CS44 Lab 0: Binary I/O

Due by 11:59 p.m., Sunday, February 2, 2014
`
Introduction

This assignment is to be done individually. Most subsequent lab assignments will be done with a partner.

The purpose of this assignment is to get you acquainted with some particular aspects of C++ and Unix in order to prepare you for future lab assignments. While many of the requirements serve as a reminder/warm-up, you will encounter several concepts that may be new to you including:

The goal of this lab is: given employee data from two separate binary files that are potentially sorted, output a binary file with all records combined in sorted order. This will simulate, at a low-level, a common operation for storing the raw data for a DBMS.

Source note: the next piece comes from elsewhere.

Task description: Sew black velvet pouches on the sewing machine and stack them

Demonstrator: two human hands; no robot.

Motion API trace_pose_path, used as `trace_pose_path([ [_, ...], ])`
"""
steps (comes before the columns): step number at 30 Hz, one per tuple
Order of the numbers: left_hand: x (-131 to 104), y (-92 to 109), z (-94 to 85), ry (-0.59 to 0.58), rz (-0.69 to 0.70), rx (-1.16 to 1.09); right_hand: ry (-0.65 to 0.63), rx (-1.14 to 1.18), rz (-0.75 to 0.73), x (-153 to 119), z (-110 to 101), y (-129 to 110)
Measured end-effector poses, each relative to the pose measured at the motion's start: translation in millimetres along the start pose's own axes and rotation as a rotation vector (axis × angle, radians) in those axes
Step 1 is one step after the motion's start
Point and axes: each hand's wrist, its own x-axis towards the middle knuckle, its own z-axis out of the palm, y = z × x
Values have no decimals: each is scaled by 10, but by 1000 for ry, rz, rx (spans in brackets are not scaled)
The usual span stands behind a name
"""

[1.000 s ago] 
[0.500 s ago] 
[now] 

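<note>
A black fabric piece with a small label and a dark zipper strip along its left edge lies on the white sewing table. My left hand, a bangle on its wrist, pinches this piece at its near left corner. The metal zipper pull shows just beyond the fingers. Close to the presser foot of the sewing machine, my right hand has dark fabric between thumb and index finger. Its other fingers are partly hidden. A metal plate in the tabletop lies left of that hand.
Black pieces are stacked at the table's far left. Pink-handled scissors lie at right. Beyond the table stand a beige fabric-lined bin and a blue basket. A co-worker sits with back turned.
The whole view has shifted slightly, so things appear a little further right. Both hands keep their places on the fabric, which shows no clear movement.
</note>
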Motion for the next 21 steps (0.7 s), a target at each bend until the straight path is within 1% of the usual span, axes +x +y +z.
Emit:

To get started, run update44 to obtain the starting point files in ~/cs44/labs/0/. You should obtain the following files (files highlighted in blue require modification):

When you are ready to submit your lab, use handin44. Recall that only files in the ~/cs44/labs/0 subdirectory will be submitted. You may submit as many times as you wish; only the most recent copy will be saved.

Assignment

You will first implement an EmployeeList and related EmployeeNode class to manage a sorted linked list of employee data. Each employee (stored as an EmployeeNode) will be described with a name (c-string) and salary (int). You will then write a main program that reads in employee data from two unsorted binary files (the format of these files is described below), merges the data from two files together in sorted order on employee name, and outputs the resulting sorted list of employee data to a binary file.

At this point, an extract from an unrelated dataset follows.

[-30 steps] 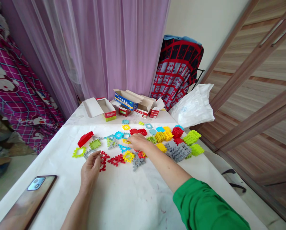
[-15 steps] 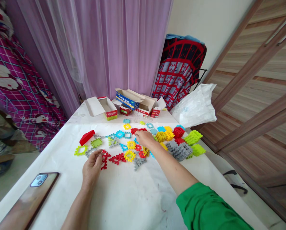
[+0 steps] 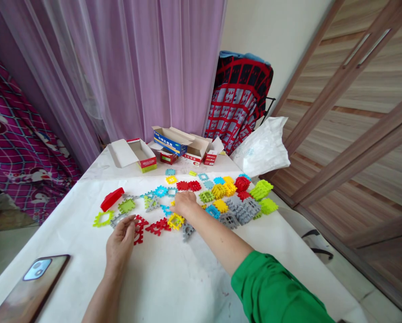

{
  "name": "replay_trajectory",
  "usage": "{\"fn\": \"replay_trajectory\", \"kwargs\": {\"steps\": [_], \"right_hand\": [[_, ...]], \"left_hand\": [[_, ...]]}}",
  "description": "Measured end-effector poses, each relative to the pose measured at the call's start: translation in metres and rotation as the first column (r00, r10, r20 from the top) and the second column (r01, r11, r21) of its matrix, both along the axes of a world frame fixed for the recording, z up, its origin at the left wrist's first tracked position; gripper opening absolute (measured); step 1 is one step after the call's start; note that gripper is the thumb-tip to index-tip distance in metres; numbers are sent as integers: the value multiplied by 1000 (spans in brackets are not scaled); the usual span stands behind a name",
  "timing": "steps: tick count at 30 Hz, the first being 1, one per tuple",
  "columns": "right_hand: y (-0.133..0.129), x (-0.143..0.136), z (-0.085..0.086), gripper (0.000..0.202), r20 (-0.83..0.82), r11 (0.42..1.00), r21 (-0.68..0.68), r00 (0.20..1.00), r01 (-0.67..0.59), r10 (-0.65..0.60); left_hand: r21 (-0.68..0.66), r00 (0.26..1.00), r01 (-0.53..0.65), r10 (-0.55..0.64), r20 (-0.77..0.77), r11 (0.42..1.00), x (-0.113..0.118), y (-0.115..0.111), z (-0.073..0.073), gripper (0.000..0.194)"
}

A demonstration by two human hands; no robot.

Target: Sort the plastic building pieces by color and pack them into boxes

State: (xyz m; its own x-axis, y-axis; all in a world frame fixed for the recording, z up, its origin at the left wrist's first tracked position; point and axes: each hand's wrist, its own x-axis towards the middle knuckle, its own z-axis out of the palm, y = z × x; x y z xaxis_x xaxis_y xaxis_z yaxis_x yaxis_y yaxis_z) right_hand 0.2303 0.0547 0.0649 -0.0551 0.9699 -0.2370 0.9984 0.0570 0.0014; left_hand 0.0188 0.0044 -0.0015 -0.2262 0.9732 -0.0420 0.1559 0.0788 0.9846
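Note the white tabletop [image 3: 174, 282] beneath right grip [image 3: 186, 204] and left grip [image 3: 120, 237], with open boxes [image 3: 194, 154] beyond. Right of right grip, see stacked grey pieces [image 3: 246, 210]. Just beside left grip's half-curled fingers, find a red piece [image 3: 140, 224] — touched or grasped, cannot tell. At right grip's bent fingertips, spot a yellow piece [image 3: 173, 203] — pinched or not, cannot tell. Probably light, stiff, slightly slick; best taken by toothed edges.
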Motion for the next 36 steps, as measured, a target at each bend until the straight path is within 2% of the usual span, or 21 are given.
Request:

Additionally, as your program reads each employee's information from an input file it should print it to stdout in tabular format. Also, before your program writes the resulting sorted merged data from the two input files, it should also print it to stdout in tabular format, and print out the total number of employees and the average salary (see the sample run of my program below as an example). The three files used by your program (two input and one output) will be passed to your program via command line arguments.

Specifics

The starting point code for the EmployeeNode and EmployeeList classes are provided in employee.[cpp/h]. You are free to add any private methods that aid you with the implementation (think good modular design). DO NOT change the name field to C++ string (it should be a C-style string; i.e.,char *). The other main file to edit is sortEmployees.cpp which implements the main program. Below are a few detailed specifics to help you with development.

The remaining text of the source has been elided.